Soren Rathje <firstname.lastname@example.org> responded to me:
> Lee Sweet wrote:
> Now, what I want to do is have all outbound LD calls go out on the
> Vonage line automatically. Right now, I have a separate cordless
> phone for that line, but that's not the optimal answer! :-)
Soren Rathjes said ...
The short answer is: Asterisk
> and Lee Sweet adds:
> You took the words out of my about-to-reply mouth, and thanks for the
> added sourceforge info! Last night I google'd "home pbx" and
> Asterisk and Digium were near the top. By purchasing one FXS
> (station) and one FXO (telco analog line) card for a PC, I figure I
> can do all I want.
Sounds great from what I've read, and this week I'll download the
tarball and look at the docs.
Thanks for the second opinion!
(And, for PAT's response re PBXtra, it could *almost* do what I want,
but I need CLID info, and that's not there.)
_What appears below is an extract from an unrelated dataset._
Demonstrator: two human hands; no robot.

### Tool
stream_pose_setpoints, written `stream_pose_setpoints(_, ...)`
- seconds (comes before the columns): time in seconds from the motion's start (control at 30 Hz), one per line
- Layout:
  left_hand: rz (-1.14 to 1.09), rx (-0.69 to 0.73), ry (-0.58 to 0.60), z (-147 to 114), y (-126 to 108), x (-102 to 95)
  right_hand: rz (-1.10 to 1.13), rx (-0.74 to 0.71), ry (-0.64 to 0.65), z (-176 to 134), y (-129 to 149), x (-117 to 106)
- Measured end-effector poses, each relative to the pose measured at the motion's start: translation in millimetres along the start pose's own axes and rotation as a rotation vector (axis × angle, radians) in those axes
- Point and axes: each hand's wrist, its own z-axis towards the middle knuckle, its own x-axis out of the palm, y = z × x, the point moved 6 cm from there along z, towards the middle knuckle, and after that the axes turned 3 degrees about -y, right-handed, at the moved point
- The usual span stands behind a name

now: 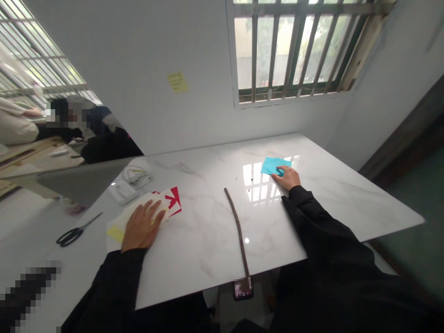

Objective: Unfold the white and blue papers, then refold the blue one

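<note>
Resting: L hand [143, 225] on papers [163, 203], R hand [287, 178] prob. touching blue sheet [274, 165]

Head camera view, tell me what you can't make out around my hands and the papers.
- Paper stack, head view: the left hand covers much of it, so the sheets can't be counted.
- Blue paper: the right hand hides its near corner.
- Yellow note on the wall: writing too small.
- Stick: near end pixelated.

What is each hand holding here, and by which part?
Nothing is lifted. The right hand presses fingertips on the blue paper at its near edge; the left hand lies flat on the paper stack.
</note>
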Motion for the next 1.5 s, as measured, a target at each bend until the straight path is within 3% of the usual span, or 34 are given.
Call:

Manager of Telephony Services
and Information Security
How higher education does business
[TELECOM Digest Editor's Note: The way I get Caller-ID was by
first suspending the DISA (the PBXtra was otherwise grabbing
calls on the first half-ring and providing its own ringing tone
meaning caller-ID never had a chance to get transmitted (between
first and second rings). You suspend DISA by using program code
508000 and another string of numbers, then 'saving' the program
code with 50911. Henceforth the line(s) just ring until they get
answered. To get the caller-ID I tapped both incoming lines (Prairie
Stream and Vonage) into an AT&T two-line splitter and sent the output
to the (1) single caller-ID display unit and (2) a common audible
or 'side ringer'. By suspending the DISA (thus preventing the
PBXtra from doing 'call supervision' it also permits me to use
my _own_ answering machine/voicemail (which cuts in after a
reasonable number of rings) rather than having PBXtra grab the
incoming call on the first ring and processing it itself and the
two CO's (Vonage and Prairie Stream) thinking the call was answered.